7 Responses to You Are Not Alone

  1. Wendy says:

    Wow. Just wow. It is hard for me to put into words what I feel. I had no idea things were like this for you during that time. You are very brave to talk about a subject that is usually glossed over by well-meaning folks who don’t want to intrude, but I think it’s important to get it out into the light where it can be properly dealt with.

    How glad I am that there was an intervention for you that preserved your life and gave you a chance to work your way back up to where you wanted to be. What an amazing and tender experience-thank you for sharing it. Your life since then has been full of family, friends, children, love, joy, and service, along with more than your share of trials, but you have never allowed those difficulties to permanently cloud your recognition of the blessings that have accompanied them.

    I think in addition to saving your life, your brother’s intervention has allowed you more time to go on and be a guardian angel for so many other people. Yes, there are unseen presences who help us in our times of need, but there are many other times when our “angels” come in the form of kind strangers, helpful friends and neighbors, alert visiting or home teachers, or an inspired relative. I know I have had many experiences with this type of aid, both on the giving end and the receiving end. Each time I am left with a fuller heart, and a grateful spirit, because it is yet another opportunity for Heavenly Father to tell us he loves us.

  2. Anne says:

    I think that a really hard roadblock to being willing to go to someone for help is the fear of overwhelming someone else with what you’re feeling–at least that’s how I feel when I’m fighting a depression. Everyone seems so busy with their own lives (though when I’m rational I know they’d help) that I’m afraid of being a burden. Thank goodness for those friends who see truly and push me into accepting their help.

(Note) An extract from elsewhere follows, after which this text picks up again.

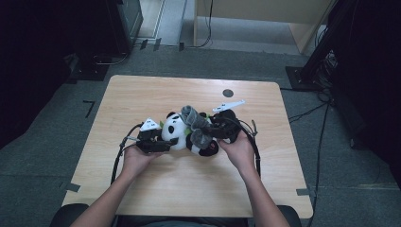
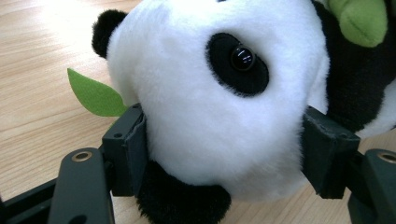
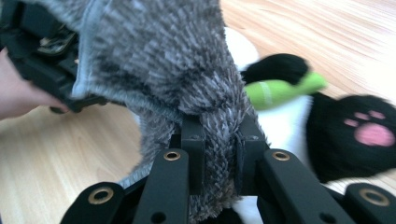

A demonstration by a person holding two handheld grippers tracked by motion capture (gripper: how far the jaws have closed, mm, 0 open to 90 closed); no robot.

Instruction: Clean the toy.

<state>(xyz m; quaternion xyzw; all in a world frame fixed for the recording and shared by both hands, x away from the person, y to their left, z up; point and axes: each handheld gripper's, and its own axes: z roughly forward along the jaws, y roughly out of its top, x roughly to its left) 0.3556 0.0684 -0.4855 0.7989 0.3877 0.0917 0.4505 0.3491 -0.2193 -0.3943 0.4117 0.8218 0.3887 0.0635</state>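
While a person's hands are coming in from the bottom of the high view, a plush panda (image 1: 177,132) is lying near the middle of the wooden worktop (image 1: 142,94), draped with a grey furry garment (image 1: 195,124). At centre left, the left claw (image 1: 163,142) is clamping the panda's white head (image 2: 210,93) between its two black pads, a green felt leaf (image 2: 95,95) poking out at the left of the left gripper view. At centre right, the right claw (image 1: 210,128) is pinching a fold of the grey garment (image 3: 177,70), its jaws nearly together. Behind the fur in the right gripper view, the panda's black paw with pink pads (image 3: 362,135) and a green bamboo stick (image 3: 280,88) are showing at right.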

    A powerful and valuable post. Thank you.

    • Brenda says:

      You are right Anne, when you are in that place asking for help can seem almost impossible. Sometimes it does take a wake up call to get to that point.

      The blessing as I see it is that I think that people who have been through similar struggles are blessed with eyes to see and can have empathy. We can be the first ones to recognize that someone else is having difficulty and reach out to help.

  3. jendoop says:

    Thank you for sharing your very personal experiences Brenda. I think that everyone will need that special care of angels at some time in their life. For some of us it’s more often. God is good and is there for us, as we’re ready to receive it. I wish that I didn’t have to go through some things in my life but I see how God allowed me to choose my own path, even when I didn’t choose a straight course to him. He didn’t overwhelm me with information or light I couldn’t handle, but gave it to me in teaspoons when I’d open my mouth and ask. This life is not easy, but God is still so very good.

    • Brenda says:

      Yes He is. This experience is something I have shared at different times and I felt impressed to write it now. I have a sure knowledge that angels really do walk with us and that our Heavenly Father is acutely aware of the things were are going through. I add my testimony to so many other out there.

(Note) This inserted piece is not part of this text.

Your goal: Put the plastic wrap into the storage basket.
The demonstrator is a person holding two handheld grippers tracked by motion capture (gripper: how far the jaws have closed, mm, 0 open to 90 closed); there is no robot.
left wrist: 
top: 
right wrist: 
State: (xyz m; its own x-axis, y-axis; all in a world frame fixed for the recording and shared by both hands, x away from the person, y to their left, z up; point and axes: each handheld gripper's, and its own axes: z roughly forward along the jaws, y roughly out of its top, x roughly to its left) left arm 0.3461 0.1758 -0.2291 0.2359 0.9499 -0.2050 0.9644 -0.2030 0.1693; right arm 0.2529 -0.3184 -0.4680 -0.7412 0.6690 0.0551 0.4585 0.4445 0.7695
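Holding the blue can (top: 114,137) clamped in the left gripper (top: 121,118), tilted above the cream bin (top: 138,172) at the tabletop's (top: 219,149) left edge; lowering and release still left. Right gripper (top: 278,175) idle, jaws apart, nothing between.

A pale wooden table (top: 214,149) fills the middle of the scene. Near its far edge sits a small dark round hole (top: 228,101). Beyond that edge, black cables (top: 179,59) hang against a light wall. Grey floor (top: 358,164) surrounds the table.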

      I also want folks to be aware that we never know the state a heart is in when we speak unkindly. I know the woman in the video store certainly meant no harm and was probably just having a bad day but that experience taught me to try to never behave unkindly with strangers. I don’t know what burdens they are carrying. Certainly the same is true with people closer to me.

      You are right, life isn’t easy but it is wonderful and beautiful and worth every second. How grateful I am for the teaspoons I’m fed every day. :)

  4. Emily says:

    Just incredible. I went to two classes at education week on angels/guardian angels. I so need to make time to study this more. Realizing how many times they are mentioned in the scriptures and even church history, I’m surprised we don’t study them more formally at church. Experiences like this are so personal and so real that we ABSOLUTELY KNOW there is more than what we see here and now.